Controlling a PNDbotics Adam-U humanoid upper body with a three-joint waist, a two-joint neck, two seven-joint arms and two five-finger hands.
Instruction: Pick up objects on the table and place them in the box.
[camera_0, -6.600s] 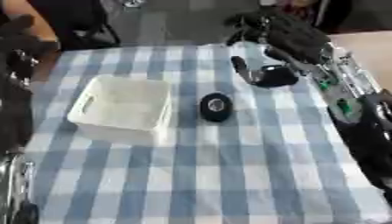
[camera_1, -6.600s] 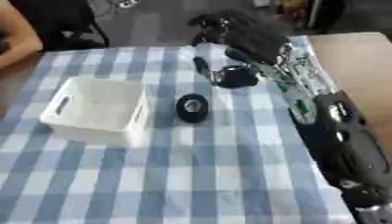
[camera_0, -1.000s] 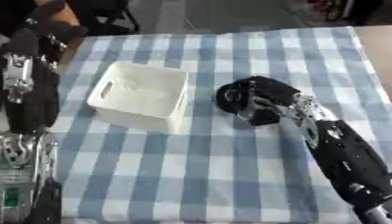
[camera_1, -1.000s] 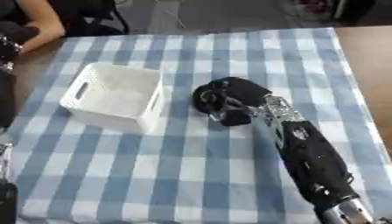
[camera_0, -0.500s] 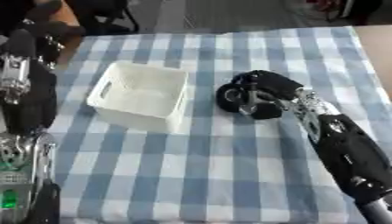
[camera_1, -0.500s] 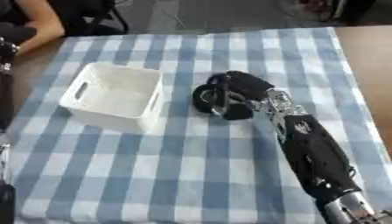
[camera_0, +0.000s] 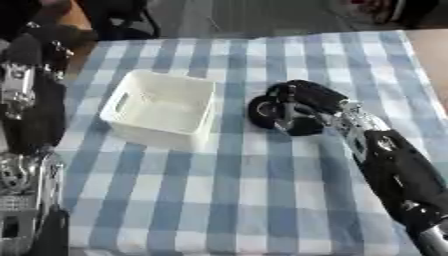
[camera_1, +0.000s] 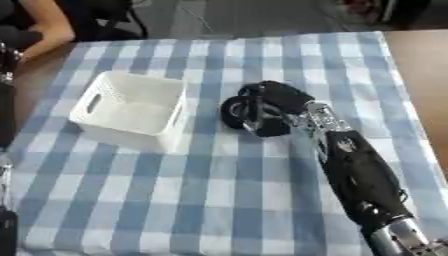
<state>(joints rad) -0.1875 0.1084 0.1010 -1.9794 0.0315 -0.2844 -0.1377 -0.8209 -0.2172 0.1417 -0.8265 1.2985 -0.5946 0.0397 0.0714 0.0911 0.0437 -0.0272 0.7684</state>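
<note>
Black right hand (camera_0: 302, 102) curls round a black ring-shaped object (camera_0: 262, 112), just beside the white box (camera_0: 162, 109), mid-table.

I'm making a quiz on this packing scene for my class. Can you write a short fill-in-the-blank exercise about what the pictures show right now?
1. The right hand is curled round a black ____.
2. The white box lies to the hand's ____ side.
3. The tablecloth is checked white and ____.
4. The inside of the box holds ____.

Missing words: roll; left; blue; nothing
</note>
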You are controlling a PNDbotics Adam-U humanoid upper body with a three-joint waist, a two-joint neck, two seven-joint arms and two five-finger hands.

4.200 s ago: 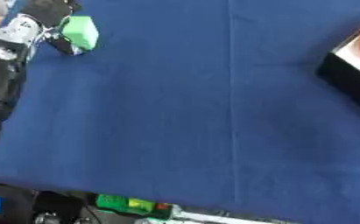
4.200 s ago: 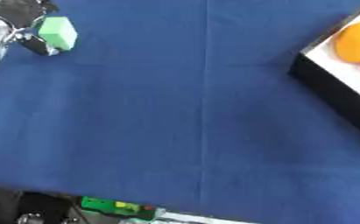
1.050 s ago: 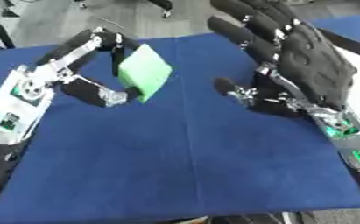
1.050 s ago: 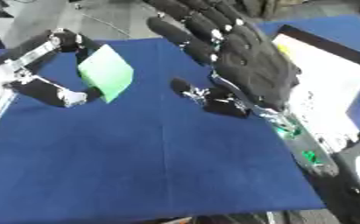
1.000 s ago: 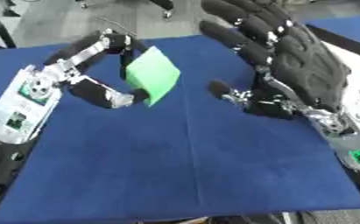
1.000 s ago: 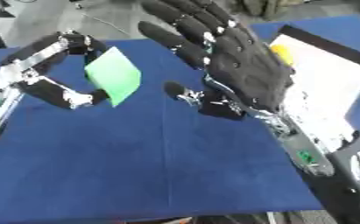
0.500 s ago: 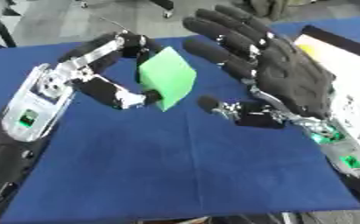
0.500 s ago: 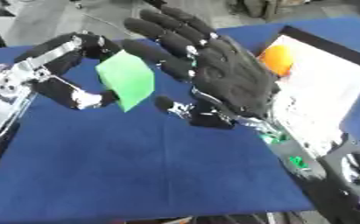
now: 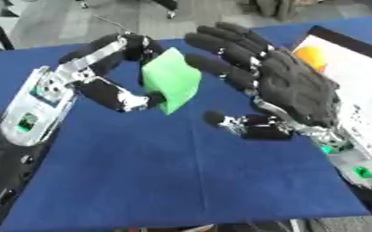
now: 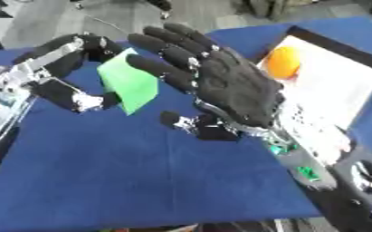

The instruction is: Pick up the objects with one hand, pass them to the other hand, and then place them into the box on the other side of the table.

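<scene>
Green block (image 9: 171, 85) is being pinched above the blue table (image 9: 165, 172) by the left hand (image 9: 102, 79); the right hand (image 9: 288, 88), fingers spread, is closing in beside it, readying the handover toward the box (image 10: 339, 86).

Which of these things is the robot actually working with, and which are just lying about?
In use:
- green block, pinched in the left hand
- right hand, open beside it
- box on the right

Just there:
- orange ball in the box
- blue tablecloth
</scene>
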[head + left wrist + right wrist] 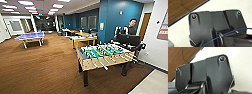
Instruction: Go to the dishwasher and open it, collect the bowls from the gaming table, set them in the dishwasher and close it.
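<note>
Ahead, foosball table (105, 56) on brown carpet (45, 67), person (128, 28) behind

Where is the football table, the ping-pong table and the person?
football table (100, 52), head view, on the green field.
ping-pong table (30, 36), head view, on its blue top.
person (128, 29), head view, on the upper body, behind the football table.

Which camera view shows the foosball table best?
The head view: the foosball table stands whole on the brown carpet, with its green field, rods and dark legs, and a person behind it. Both wrist views look down at the floor, where brown carpet meets a pale floor; they give nothing of the table.
</note>
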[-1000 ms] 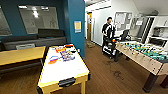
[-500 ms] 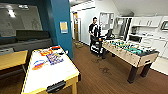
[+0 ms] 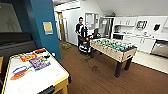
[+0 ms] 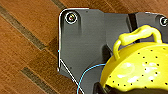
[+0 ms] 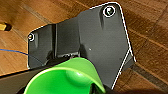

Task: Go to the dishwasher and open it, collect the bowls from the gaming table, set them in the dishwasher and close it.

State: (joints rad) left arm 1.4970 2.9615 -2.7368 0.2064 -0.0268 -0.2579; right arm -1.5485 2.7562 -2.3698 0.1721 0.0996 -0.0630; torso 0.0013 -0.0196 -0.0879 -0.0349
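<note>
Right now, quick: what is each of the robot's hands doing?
Left gripper: the yellow perforated bowl sits right against it; whether it is clamped cannot be told.
Right gripper: the bright green bowl sits right against it; same, cannot be told.

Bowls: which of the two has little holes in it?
The yellow bowl in the left wrist view: dotted with holes, with a loop handle. The green bowl in the right wrist view is smooth.

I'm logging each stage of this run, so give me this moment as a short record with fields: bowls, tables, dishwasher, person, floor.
yellow bowl: perforated, with a loop handle, close in the left wrist view
green bowl: close in the right wrist view
gaming table: white top, yellow edge, near left, colourful boxes on it
table-football table: mid-room
dishwasher: steel front, far right, door shut
person: standing beyond the football table
floor: brown wood planks
</note>
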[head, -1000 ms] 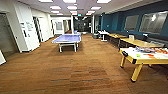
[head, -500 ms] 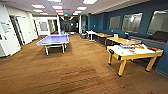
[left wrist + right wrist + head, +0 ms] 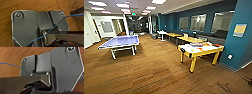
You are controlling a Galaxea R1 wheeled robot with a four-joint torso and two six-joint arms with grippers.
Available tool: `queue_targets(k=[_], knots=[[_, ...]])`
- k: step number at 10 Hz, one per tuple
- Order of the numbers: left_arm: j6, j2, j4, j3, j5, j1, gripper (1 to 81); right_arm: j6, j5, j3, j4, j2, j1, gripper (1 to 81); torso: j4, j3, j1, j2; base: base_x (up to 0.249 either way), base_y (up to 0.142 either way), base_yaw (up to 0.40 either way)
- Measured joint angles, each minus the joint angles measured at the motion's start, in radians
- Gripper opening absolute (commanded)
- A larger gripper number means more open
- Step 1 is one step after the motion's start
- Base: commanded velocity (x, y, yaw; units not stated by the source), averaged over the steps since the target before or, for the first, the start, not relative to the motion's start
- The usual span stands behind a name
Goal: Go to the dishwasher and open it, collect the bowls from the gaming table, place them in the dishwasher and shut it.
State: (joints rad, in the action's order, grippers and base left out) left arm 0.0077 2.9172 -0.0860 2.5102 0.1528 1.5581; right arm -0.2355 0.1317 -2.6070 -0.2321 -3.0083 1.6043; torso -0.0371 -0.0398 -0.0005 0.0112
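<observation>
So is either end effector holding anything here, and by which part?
Cannot be told: both wrist views show the robot's own plate over wood floor. The bowls sit on the gaming table.

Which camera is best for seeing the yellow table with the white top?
The head view: the gaming table stands whole on the wooden floor, colourful things on top. Both wrist views look down at floor and robot parts, not the table.

Wood-grain floor (image 3: 149, 72); teal walls (image 3: 239, 50) with windows (image 3: 197, 22); ceiling light panels (image 3: 122, 5) were lit; blue ping-pong table (image 3: 120, 41) stood left.
</observation>
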Motion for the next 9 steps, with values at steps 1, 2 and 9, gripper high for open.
queue_targets(k=[1, 2, 9], knots=[[0.000, 0.000, 0.000, 0.000, 0.000, 0.000, 81.1, 0.000, 0.000, 0.000, 0.000, 0.000, 0.000, 81.1, 0.000, 0.000, 0.000, 0.000, 0.000, 0.000, -0.378], [0.000, 0.000, 0.000, 0.000, 0.000, 0.000, 81.1, 0.000, 0.000, 0.000, 0.000, 0.000, 0.000, 81.1, 0.000, 0.000, 0.000, 0.000, 0.000, 0.000, -0.337], [0.000, 0.000, 0.001, 0.000, 0.000, 0.003, 81.1, 0.000, 0.000, 0.000, 0.000, -0.006, -0.003, 81.1, 0.000, 0.000, 0.000, 0.000, 0.000, -0.009, -0.034]])
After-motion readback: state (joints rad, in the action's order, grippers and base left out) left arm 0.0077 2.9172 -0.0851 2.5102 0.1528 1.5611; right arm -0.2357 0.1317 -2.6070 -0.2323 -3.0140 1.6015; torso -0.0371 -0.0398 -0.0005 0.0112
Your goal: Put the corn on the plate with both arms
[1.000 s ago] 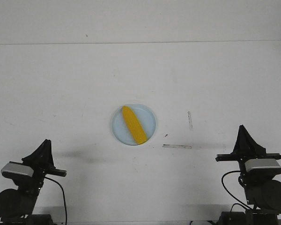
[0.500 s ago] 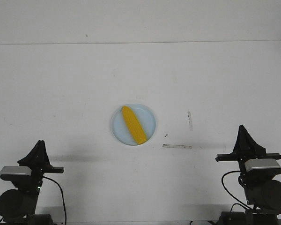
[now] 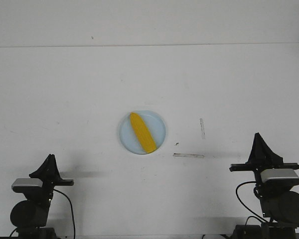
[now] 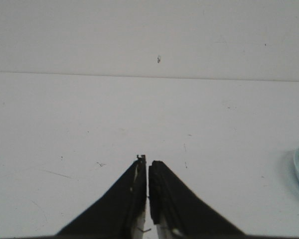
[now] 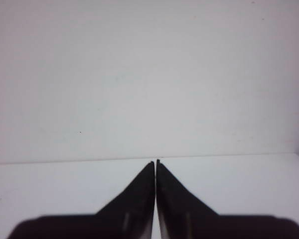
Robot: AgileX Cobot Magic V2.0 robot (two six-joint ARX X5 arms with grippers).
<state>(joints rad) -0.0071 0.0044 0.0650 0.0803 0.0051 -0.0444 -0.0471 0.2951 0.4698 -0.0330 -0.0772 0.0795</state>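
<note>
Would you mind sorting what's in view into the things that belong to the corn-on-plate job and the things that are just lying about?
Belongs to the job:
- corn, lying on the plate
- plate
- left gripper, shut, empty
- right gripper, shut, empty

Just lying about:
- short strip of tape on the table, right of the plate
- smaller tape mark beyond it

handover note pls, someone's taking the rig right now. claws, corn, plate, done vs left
Left claw: shut, empty, parked at the near left edge of the table.
Right claw: shut, empty, parked near right.
Corn: lying diagonally on the plate, mid-table, clear of both claws.
Done: corn is on the plate, both arms back.
Left: nothing visible on the placement; just confirm the corn sits stable.
</note>
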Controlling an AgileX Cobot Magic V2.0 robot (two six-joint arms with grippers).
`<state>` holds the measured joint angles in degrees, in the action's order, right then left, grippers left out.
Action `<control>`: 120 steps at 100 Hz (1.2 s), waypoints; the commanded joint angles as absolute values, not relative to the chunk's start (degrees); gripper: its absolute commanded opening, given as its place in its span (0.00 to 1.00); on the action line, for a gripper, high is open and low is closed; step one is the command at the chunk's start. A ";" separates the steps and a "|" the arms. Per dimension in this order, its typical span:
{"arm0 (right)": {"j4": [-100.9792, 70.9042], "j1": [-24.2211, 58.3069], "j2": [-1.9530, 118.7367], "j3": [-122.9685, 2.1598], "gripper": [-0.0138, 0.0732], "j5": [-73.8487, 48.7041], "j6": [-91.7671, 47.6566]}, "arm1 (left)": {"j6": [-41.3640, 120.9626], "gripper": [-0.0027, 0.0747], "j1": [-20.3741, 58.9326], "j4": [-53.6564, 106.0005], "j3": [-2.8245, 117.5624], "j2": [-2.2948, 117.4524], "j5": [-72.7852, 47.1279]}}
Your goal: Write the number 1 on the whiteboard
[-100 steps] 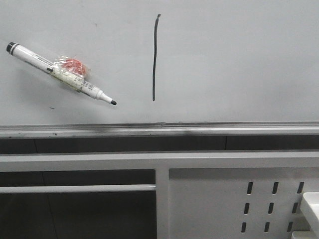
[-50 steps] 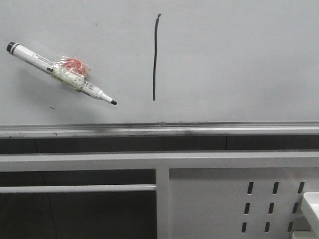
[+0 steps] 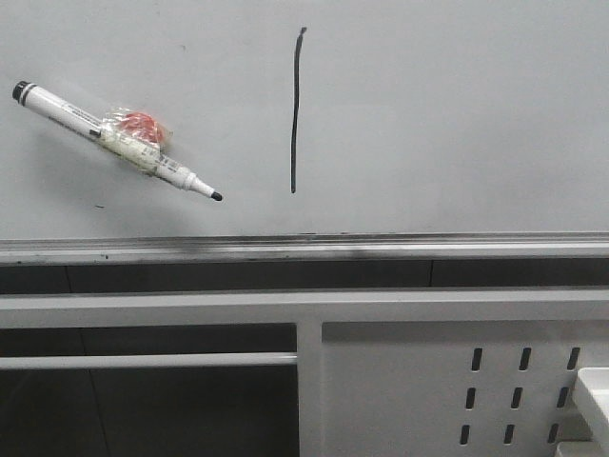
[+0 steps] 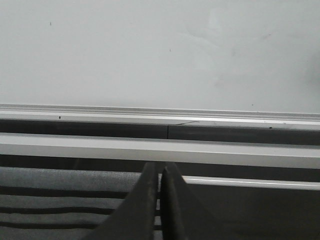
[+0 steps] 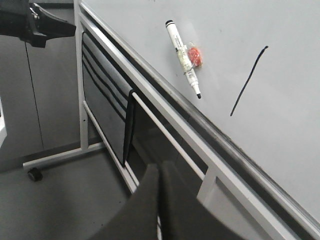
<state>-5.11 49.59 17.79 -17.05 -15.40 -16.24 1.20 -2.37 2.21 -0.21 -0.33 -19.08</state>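
The whiteboard [image 3: 447,114] fills the upper part of the front view, with its silver rail [image 3: 304,248] along the lower edge. The number 1 [image 3: 295,109] is a thin, near-vertical black stroke near the board's middle. It also shows in the right wrist view [image 5: 248,81]. A white marker pen [image 3: 114,141] with a black cap end and a red patch on its taped middle clings to the board left of the stroke, tip down-right. It shows in the right wrist view too [image 5: 183,57]. My left gripper [image 4: 160,167] and right gripper [image 5: 160,169] are shut and empty, below the rail, away from the board.
A white frame bar [image 3: 304,307] and a white perforated panel [image 3: 457,390] stand below the board. A white object [image 3: 595,390] juts in at the lower right. The left arm's dark end [image 5: 35,22] shows in the right wrist view. A stand foot with a castor [image 5: 35,174] rests on the floor.
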 commanded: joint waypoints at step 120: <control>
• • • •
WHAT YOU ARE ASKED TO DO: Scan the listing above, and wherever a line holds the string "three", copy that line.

EXERCISE ANSWER:
Controlling a PNDbotics Adam-U humanoid upper body with a three-joint waist, a two-joint neck, two seven-joint arms and two five-finger hands.
You are controlling a PNDbotics Adam-U humanoid upper body with a three-joint waist, a two-joint neck, two seven-joint arms and two five-finger hands.

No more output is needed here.